Problem to work on: Repeat the listing below verbatim, without its images.
[[ Data provided, beginning ]]
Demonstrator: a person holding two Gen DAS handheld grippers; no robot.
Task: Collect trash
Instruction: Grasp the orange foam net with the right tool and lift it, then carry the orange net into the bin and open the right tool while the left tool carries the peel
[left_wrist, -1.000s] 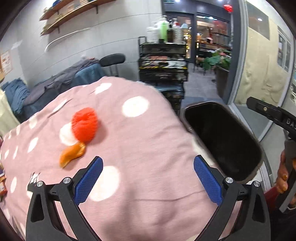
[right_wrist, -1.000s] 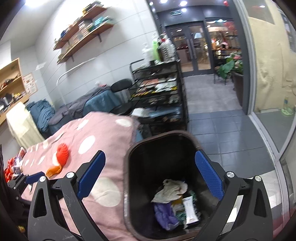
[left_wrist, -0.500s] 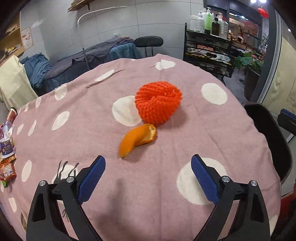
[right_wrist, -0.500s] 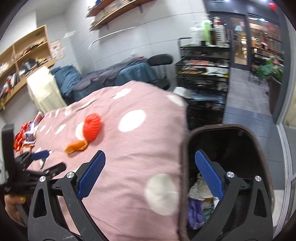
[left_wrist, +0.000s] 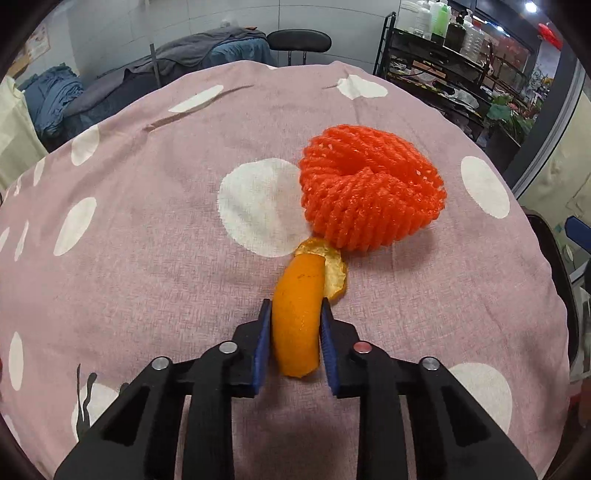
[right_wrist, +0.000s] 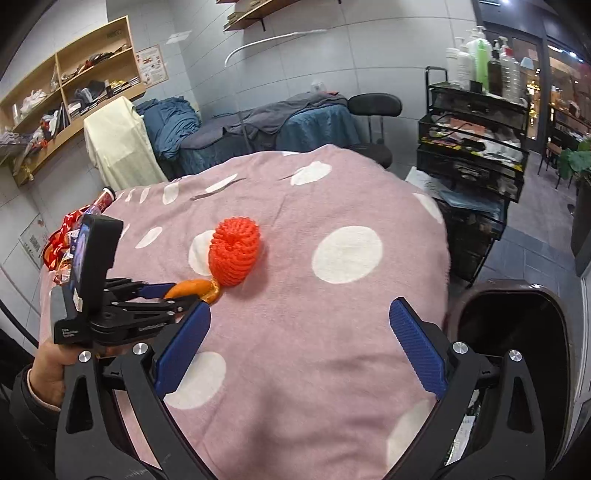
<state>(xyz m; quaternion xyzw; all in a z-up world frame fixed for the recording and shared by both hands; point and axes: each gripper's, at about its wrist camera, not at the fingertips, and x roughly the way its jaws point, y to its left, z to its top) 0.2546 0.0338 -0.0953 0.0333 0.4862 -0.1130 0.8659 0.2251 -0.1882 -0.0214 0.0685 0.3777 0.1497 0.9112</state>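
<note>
My left gripper (left_wrist: 295, 314) is shut on an orange peel (left_wrist: 298, 314) that lies on the pink polka-dot tablecloth (left_wrist: 147, 258). It also shows in the right wrist view (right_wrist: 177, 293) with the peel (right_wrist: 192, 287). A red foam fruit net (left_wrist: 369, 192) sits just beyond the peel, touching its far end; it also shows in the right wrist view (right_wrist: 234, 256). My right gripper (right_wrist: 299, 343) is open and empty above the table's near right part. The dark trash bin (right_wrist: 517, 325) stands at the table's right edge.
Snack wrappers (right_wrist: 62, 240) lie at the table's far left edge. A black trolley with bottles (right_wrist: 476, 122) and a chair (right_wrist: 373, 107) stand behind the table. The bin rim also shows in the left wrist view (left_wrist: 554, 266).
My left gripper has moved forward and closed on the orange peel. My right gripper has swung left, away from the bin and over the table.
</note>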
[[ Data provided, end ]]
Solution to the exercise:
Demonstrator: a person holding two Gen DAS handheld grippers; no robot.
Task: Collect trash
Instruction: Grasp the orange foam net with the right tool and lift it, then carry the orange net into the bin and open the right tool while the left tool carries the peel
[left_wrist, -1.000s] 
[right_wrist, -1.000s] 
[left_wrist, -0.500s] 
[right_wrist, -0.500s] 
[left_wrist, +0.000s] 
[right_wrist, +0.000s] 
<state>(xyz m; quaternion xyzw; all in a z-up world frame fixed for the recording and shared by both hands; point and axes: each gripper's, at about its wrist camera, not at the fingertips, and x roughly the way its jaws point, y to its left, z to its top) 0.2546 0.0338 -0.0953 0.0333 0.4862 -0.1130 0.8659 0.2251 -0.1882 -0.0214 0.0685 0.3777 0.1497 0.9112</state>
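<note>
My left gripper (left_wrist: 295, 314) is shut on an orange peel (left_wrist: 298, 314) that lies on the pink polka-dot tablecloth (left_wrist: 147, 258). It also shows in the right wrist view (right_wrist: 177, 293) with the peel (right_wrist: 192, 287). A red foam fruit net (left_wrist: 369, 192) sits just beyond the peel, touching its far end; it also shows in the right wrist view (right_wrist: 234, 256). My right gripper (right_wrist: 299, 343) is open and empty above the table's near right part. The dark trash bin (right_wrist: 517, 325) stands at the table's right edge.
Snack wrappers (right_wrist: 62, 240) lie at the table's far left edge. A black trolley with bottles (right_wrist: 476, 122) and a chair (right_wrist: 373, 107) stand behind the table. The bin rim also shows in the left wrist view (left_wrist: 554, 266).
My left gripper has moved forward and closed on the orange peel. My right gripper has swung left, away from the bin and over the table.
</note>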

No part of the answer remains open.